From the listing below, reproduce exactly the lines starting with the one with "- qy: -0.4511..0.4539" and going on through the one with "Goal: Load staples", both ends kept. No picture is copied.

Input data
• • • • • • •
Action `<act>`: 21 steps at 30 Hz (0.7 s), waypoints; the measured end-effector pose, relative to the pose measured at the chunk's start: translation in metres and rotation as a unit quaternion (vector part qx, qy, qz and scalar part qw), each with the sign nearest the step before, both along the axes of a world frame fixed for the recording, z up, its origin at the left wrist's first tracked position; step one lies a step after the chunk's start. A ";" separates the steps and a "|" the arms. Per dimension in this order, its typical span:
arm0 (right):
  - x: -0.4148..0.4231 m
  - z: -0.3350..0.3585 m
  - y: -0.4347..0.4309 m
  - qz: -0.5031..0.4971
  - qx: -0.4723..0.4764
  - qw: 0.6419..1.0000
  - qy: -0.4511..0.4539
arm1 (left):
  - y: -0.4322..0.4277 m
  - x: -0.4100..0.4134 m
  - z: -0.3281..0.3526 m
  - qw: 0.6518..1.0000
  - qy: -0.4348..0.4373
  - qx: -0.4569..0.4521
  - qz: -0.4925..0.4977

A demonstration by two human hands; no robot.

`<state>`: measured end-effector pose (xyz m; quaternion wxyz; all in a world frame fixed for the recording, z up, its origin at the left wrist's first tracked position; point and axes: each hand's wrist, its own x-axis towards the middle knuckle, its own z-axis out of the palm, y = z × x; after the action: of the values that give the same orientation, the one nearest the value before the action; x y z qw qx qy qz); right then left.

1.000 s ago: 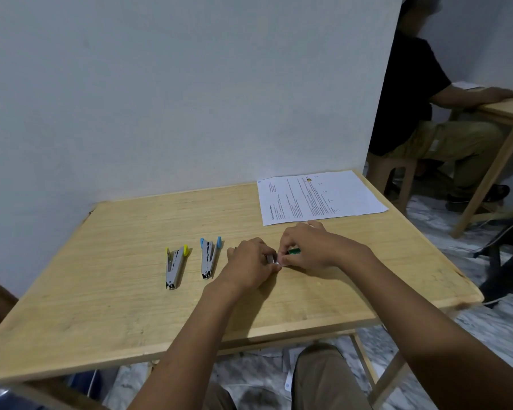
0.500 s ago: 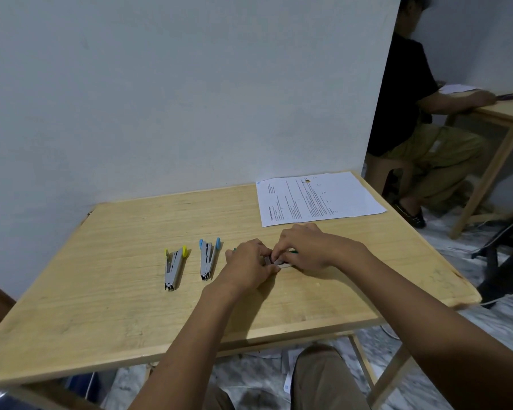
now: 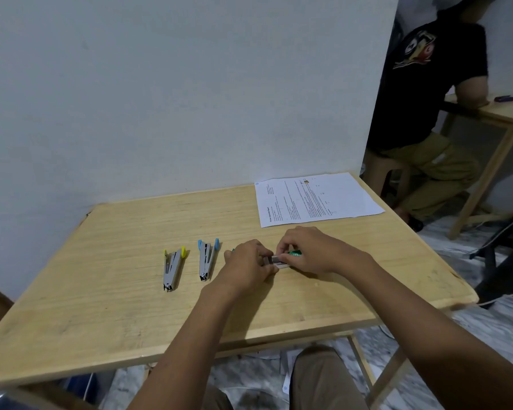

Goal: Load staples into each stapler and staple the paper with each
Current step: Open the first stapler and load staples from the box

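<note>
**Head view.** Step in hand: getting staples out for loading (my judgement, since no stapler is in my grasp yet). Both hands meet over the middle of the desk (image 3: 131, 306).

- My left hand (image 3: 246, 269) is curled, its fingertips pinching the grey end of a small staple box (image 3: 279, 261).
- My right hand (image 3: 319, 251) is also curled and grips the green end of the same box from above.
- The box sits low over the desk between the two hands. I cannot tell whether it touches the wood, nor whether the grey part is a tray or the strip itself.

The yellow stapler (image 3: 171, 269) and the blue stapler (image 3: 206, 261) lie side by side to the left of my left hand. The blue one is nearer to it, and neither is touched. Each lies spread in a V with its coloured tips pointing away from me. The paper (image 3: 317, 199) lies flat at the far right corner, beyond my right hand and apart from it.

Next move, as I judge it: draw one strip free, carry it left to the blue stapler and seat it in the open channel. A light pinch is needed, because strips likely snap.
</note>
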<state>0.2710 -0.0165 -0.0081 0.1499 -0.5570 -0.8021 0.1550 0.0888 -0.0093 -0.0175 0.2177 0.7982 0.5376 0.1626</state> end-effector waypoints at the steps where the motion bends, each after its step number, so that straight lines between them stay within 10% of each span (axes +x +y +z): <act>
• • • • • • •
Answer to this task
  - qy: -0.4511..0.4539
arm1 (left):
  - y: -0.4322..0.4277 m
  - x: -0.4100..0.4134 m
  - z: -0.3281..0.3526 m
  - qw: 0.6518..1.0000
  - qy: -0.4348..0.4373
  - qx: -0.4569..0.4521
  - qz: -0.4925..0.4977

A demonstration by two human hands; no robot.

`<state>`: measured end-effector pose (xyz m; quaternion wxyz; all in a world frame fixed for the recording, z up, its origin at the left wrist's first tracked position; point and axes: each hand's wrist, its own x-axis towards the middle knuckle, its own z-axis out of the palm, y = z × x; after the action: of the values that give the same orientation, the one nearest the value before the action; x y z qw qx qy qz); right then left.

1.000 s ago: 
0.500 s ago: 
now: 

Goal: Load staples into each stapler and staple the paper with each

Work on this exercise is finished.